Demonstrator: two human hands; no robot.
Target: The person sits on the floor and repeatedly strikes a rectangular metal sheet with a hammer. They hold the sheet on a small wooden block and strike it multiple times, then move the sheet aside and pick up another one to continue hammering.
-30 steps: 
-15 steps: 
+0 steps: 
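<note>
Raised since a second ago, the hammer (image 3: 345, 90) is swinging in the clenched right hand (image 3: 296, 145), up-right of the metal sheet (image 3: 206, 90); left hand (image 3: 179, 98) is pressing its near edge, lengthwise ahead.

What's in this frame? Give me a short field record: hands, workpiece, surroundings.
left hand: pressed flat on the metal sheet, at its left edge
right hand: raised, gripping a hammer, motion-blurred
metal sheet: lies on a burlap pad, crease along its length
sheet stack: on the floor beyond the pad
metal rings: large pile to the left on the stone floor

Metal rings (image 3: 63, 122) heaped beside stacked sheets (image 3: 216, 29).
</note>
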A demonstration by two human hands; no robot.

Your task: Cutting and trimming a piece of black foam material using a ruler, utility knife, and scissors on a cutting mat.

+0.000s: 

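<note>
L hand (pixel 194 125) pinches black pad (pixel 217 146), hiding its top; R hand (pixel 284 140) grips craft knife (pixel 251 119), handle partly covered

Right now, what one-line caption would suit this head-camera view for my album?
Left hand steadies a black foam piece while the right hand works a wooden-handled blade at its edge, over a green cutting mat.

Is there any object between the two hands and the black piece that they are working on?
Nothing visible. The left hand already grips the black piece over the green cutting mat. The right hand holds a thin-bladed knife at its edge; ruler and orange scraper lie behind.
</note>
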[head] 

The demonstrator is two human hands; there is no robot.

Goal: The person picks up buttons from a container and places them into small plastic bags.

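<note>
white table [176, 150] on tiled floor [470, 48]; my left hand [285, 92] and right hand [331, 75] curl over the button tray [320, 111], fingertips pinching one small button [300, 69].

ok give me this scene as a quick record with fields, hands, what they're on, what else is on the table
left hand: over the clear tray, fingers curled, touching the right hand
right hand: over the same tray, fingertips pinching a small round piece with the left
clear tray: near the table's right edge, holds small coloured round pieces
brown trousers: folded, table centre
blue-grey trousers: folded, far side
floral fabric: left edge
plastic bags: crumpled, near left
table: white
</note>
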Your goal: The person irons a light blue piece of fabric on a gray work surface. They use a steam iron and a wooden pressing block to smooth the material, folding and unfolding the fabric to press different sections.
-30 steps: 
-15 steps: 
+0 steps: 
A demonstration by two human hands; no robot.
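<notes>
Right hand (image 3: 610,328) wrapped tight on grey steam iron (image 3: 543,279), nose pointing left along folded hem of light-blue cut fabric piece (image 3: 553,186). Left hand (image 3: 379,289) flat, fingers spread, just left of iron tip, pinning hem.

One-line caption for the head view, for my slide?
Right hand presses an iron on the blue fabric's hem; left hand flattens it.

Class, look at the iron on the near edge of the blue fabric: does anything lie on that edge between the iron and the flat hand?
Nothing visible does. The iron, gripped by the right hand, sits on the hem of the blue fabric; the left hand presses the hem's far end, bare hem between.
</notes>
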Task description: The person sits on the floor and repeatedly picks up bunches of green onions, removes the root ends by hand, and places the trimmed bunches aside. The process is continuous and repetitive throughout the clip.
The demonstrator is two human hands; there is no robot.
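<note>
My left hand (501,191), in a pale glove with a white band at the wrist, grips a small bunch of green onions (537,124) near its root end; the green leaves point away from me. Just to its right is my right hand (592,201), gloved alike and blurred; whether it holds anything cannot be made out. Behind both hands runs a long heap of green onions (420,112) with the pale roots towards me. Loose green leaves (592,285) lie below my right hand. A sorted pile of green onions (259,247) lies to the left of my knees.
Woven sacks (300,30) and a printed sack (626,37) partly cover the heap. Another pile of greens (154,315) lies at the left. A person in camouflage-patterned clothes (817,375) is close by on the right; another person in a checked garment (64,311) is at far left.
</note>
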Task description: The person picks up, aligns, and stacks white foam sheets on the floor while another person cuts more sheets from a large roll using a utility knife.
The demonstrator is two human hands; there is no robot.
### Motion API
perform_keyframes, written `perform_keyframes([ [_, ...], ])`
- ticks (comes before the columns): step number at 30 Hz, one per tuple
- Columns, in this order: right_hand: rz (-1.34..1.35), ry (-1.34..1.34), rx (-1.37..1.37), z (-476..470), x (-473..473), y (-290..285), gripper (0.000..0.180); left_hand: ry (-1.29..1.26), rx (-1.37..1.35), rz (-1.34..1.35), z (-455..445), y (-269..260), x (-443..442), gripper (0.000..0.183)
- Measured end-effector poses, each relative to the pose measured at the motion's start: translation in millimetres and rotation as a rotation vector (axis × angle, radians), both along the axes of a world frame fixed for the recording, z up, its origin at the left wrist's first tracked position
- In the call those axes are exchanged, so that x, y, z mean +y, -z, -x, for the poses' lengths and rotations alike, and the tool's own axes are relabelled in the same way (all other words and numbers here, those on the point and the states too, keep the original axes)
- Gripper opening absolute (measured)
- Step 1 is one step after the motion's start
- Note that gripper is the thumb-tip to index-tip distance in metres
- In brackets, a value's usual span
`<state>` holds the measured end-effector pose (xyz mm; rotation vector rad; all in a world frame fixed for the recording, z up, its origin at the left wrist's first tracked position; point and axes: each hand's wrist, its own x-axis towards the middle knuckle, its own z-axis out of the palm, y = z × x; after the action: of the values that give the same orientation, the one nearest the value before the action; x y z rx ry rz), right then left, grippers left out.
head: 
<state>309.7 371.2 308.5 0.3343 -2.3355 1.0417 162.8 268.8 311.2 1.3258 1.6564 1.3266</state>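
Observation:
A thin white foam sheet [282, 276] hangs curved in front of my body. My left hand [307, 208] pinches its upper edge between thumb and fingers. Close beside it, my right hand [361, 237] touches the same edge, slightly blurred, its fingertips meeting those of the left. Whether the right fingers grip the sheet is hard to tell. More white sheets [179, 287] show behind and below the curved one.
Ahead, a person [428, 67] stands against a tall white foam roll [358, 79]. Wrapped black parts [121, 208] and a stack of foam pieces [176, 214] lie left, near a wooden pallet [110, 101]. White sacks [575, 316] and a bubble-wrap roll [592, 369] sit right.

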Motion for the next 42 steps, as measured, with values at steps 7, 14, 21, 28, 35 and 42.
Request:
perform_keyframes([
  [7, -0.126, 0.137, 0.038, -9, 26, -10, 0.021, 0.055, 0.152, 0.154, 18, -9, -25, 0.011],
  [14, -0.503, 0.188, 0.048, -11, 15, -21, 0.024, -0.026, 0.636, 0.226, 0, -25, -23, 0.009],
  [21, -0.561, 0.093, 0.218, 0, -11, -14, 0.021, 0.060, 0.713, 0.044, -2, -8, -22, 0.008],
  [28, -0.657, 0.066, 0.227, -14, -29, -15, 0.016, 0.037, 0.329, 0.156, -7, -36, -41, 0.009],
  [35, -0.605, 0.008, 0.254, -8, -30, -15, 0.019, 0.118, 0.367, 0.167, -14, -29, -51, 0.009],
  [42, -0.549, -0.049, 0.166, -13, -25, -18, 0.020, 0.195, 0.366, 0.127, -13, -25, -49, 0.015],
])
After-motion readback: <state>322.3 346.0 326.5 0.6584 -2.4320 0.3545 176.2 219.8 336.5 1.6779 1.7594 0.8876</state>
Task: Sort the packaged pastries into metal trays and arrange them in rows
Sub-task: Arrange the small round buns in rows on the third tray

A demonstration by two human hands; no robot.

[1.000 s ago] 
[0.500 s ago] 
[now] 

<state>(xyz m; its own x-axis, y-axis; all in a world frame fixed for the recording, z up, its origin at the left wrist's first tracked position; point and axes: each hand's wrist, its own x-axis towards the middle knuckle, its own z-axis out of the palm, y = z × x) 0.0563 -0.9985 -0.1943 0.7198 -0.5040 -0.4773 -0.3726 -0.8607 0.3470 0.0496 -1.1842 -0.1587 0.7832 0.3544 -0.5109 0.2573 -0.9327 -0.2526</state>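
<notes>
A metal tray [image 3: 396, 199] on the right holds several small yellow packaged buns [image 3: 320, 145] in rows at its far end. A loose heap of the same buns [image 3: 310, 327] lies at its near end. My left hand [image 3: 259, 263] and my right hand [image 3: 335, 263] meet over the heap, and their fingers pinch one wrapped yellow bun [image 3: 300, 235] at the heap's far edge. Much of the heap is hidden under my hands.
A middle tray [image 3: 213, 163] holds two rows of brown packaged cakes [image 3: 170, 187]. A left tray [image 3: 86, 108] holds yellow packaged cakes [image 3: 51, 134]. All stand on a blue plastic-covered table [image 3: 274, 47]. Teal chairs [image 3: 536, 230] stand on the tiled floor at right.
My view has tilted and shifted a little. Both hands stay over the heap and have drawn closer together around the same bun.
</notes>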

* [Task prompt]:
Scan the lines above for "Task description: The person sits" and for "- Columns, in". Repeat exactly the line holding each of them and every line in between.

* [Written solution]:
Task description: The person sits on the floor and repeatedly picks up bunches of green onions, removes the root ends by hand, and places the trimmed bunches aside. The process is continuous and repetitive throughout the clip.
The demonstrator is two human hands; there is no robot.
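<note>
My left hand (501,191), in a pale glove with a white band at the wrist, grips a small bunch of green onions (537,124) near its root end; the green leaves point away from me. Just to its right is my right hand (592,201), gloved alike and blurred; whether it holds anything cannot be made out. Behind both hands runs a long heap of green onions (420,112) with the pale roots towards me. Loose green leaves (592,285) lie below my right hand. A sorted pile of green onions (259,247) lies to the left of my knees.
Woven sacks (300,30) and a printed sack (626,37) partly cover the heap. Another pile of greens (154,315) lies at the left. A person in camouflage-patterned clothes (817,375) is close by on the right; another person in a checked garment (64,311) is at far left.
</note>
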Task description: The person picks up, aligns, and stacks white foam sheets on the floor while another person cuts more sheets from a large roll using a utility knife.
The demonstrator is two human hands; there is no robot.
### Motion API
perform_keyframes, written `perform_keyframes([ [_, ...], ])`
- ticks (comes before the columns): step number at 30 Hz, one per tuple
- Columns, in this order: right_hand: rz (-1.34..1.35), ry (-1.34..1.34), rx (-1.37..1.37), z (-476..470), x (-473..473), y (-290..285), gripper (0.000..0.180); left_hand: ry (-1.29..1.26), rx (-1.37..1.35), rz (-1.34..1.35), z (-455..445), y (-269..260), x (-443..442), gripper (0.000..0.183)

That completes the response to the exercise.